§ Exercise brief
Search the material for "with" and copy each line in which it is found.
(Source data Opens)
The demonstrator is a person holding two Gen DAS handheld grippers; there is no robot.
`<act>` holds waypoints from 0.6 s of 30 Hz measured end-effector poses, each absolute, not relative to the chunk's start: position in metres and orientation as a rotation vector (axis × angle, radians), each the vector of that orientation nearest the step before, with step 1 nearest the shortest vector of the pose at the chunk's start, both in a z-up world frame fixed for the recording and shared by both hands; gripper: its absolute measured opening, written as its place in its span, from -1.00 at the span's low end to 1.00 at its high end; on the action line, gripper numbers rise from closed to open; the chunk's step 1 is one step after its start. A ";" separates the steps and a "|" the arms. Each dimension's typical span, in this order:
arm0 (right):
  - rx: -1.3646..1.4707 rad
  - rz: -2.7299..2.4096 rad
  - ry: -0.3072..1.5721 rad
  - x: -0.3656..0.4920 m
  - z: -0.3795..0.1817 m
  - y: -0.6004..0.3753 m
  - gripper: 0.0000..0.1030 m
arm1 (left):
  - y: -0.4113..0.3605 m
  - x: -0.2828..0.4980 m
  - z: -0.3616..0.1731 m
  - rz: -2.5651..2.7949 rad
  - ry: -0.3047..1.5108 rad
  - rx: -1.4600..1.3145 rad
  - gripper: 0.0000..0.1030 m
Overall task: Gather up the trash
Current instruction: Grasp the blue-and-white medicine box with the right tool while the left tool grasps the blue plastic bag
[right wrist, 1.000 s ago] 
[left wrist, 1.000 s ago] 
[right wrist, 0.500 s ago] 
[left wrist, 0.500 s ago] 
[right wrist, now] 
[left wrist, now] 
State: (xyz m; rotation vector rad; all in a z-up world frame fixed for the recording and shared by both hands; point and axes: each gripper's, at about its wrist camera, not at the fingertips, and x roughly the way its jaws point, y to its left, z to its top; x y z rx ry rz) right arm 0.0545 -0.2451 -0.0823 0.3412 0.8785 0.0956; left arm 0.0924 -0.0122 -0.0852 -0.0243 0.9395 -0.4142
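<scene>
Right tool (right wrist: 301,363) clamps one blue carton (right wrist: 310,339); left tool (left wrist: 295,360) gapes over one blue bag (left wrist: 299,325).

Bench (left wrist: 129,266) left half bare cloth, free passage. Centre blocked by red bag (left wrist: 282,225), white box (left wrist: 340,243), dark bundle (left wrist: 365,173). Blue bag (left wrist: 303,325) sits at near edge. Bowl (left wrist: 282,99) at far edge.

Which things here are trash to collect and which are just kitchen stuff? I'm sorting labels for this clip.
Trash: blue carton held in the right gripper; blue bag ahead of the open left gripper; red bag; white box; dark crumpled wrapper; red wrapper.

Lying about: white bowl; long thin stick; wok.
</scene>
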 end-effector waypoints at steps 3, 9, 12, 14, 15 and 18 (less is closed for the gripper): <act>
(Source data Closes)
§ Answer section
`<act>` holds waypoints from 0.6 s of 30 Hz measured end-effector poses, each absolute, not relative to the chunk's start: position in metres and orientation as a rotation vector (axis × angle, radians), each the vector of that orientation nearest the step before, with step 1 nearest the shortest vector of the pose at the chunk's start, both in a z-up world frame fixed for the recording and shared by both hands; gripper: its absolute measured opening, written as its place in its span, from -1.00 at the span's low end to 1.00 at its high end; on the action line, gripper numbers rise from closed to open; the chunk's step 1 is one step after its start. A ";" separates the steps and a "|" the arms. Each dimension's typical span, in this order:
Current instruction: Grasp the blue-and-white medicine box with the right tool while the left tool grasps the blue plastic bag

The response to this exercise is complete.